Вскоре Саймон перешел на лучшую работу – в Компанию федеральных новостей, которая имела торговые точки на железнодорожных станциях и могла торговать газетами и сладостями в поездах. Семье пришлось потратиться на униформу, и он, изящный, похожий на курсанта военного училища, стал проводить ночные часы в центре города и в поездах. Воскресным утром он вставал поздно, выходил к завтраку в халате, важный и снисходительный, осмелев от новой роли кормильца семьи. С Мамой и Джорджем он держался суше, чем раньше, и иногда был резок со мной.

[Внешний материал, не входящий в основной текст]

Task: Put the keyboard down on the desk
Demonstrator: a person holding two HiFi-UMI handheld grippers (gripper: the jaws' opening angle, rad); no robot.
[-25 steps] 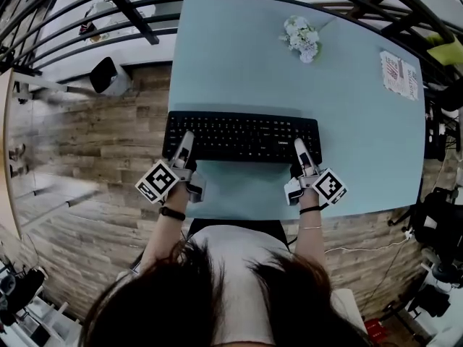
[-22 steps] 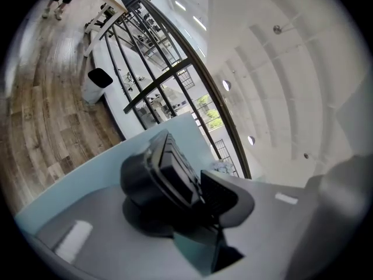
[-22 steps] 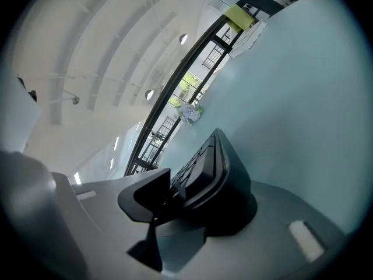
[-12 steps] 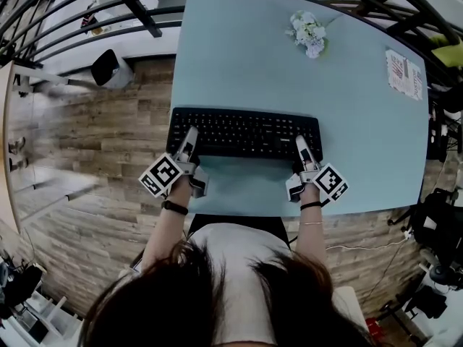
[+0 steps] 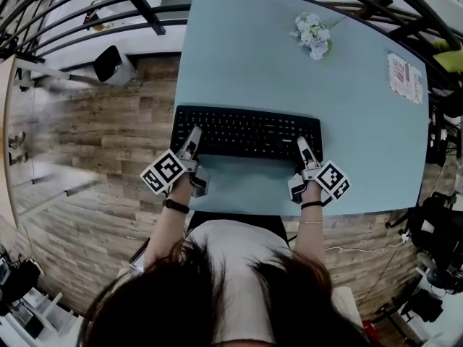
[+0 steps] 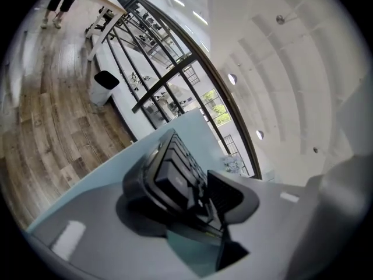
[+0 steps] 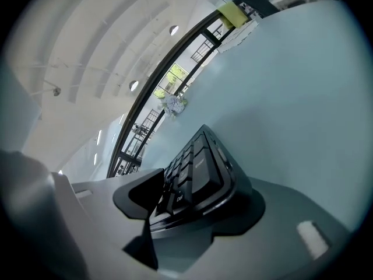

– Не трогай «Трибюн», пока я не пролистал. Приношу газету ночью, а утром она уже вся смята.

В то же время он отдавал Маме часть жалованья втайне от Бабули, и она могла потратить кое-что на себя, еще следил, чтобы у меня были карманные деньги, и не забывал о Джордже и его слабости к солдатикам из жженки. Саймон никогда не был жмотом. Темперамент он имел восточный, места себе не находил, если ему не хватало наличных, и предпочел бы вообще не заплатить по счету, чем не оставить хорошие чаевые. Однажды он стукнул меня по голове за то, что я стащил один из двух десятицентовиков, оставленных им под тарелочками в кафе. Я решил, что достаточно и одного.

– Чтобы я такого больше не видел, – грозно сказал он, а я струсил и ничего ему не ответил.

Воскресным утром, сидя в кухне и ощущая за спиной униформу, аккуратно висящую в изножье кровати в спальне, он, глядя на изморось, уютно плачущую на стекле, чувствовал свою силу – силу кормильца, способного обеспечить семью. Иногда он говорил со мной о Бабуле как о чужом человеке.

– Она ведь нам никто, ты понимаешь это, Оги?